» **Work to complete**
The required output is the lines below from the line containing "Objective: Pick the" to the line containing "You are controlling", inclusive, retyped exactly. No other lines belong in it.

⁂

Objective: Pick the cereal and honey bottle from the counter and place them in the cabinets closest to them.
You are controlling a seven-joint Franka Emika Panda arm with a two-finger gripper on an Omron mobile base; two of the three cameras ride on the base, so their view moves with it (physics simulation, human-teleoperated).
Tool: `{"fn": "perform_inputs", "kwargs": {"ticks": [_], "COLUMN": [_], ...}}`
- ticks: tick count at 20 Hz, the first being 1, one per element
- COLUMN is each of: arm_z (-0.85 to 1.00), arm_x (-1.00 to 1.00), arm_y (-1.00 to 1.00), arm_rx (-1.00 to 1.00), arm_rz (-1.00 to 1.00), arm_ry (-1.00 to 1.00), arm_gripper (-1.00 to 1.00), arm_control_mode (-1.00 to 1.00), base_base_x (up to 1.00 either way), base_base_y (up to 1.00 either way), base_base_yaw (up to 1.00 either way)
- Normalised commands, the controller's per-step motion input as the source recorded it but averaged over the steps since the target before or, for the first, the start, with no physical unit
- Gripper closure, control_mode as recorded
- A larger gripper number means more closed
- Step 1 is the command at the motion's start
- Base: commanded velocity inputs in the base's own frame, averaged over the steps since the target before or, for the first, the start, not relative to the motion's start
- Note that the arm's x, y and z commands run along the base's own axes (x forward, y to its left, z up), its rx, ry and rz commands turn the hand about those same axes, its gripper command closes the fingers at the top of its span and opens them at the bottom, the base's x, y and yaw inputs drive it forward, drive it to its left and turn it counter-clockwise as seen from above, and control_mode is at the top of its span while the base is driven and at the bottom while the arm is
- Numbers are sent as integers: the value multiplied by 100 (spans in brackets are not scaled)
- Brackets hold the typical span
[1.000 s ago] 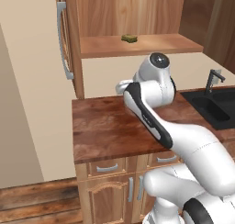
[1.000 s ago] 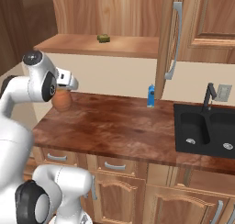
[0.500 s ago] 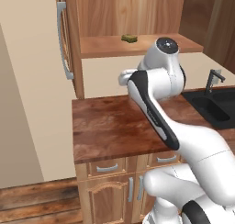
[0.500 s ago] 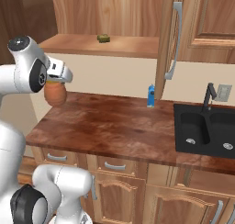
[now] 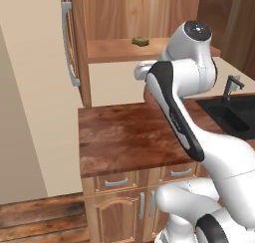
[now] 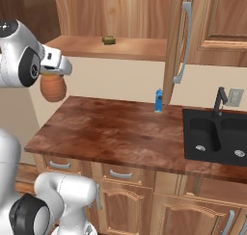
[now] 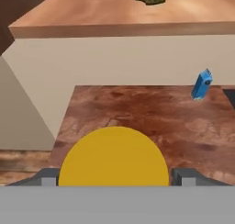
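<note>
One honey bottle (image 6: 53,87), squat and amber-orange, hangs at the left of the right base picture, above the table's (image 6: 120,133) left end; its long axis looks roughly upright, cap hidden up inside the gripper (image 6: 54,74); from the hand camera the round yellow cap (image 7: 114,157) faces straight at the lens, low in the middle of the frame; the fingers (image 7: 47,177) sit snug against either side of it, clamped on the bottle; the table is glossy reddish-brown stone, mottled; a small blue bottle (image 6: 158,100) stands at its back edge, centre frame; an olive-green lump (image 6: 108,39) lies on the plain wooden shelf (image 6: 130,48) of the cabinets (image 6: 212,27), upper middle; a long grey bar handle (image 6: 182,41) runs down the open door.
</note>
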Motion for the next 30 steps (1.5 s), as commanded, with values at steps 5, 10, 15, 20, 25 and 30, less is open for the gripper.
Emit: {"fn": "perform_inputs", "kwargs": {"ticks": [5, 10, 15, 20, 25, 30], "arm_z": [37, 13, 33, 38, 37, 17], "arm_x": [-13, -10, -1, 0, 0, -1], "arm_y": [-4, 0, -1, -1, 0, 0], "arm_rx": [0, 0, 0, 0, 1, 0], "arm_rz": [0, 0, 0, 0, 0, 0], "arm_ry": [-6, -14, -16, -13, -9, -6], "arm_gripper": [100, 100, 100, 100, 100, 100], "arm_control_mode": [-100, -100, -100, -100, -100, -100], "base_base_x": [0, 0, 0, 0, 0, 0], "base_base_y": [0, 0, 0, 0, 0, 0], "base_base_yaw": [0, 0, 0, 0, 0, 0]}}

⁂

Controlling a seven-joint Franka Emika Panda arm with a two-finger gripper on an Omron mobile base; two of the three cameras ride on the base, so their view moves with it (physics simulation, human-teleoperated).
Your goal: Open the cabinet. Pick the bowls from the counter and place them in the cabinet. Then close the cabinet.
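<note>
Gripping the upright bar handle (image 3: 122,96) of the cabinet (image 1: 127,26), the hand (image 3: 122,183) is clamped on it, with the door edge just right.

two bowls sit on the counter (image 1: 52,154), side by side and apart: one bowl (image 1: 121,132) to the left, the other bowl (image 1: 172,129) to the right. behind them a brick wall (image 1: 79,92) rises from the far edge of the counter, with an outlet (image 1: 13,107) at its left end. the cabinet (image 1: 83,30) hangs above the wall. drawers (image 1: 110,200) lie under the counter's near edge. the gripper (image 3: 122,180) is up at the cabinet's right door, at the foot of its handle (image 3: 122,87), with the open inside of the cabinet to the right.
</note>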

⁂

» **Written solution**
Objective: Pick the cereal and honey bottle from the counter and place them in the cabinets closest to them.
You are controlling a seven-joint Franka Emika Panda arm with a two-finger gripper on an Omron mobile base; two of the three cameras ride on the base, so their view moves with it (physics simulation, human-teleoperated).

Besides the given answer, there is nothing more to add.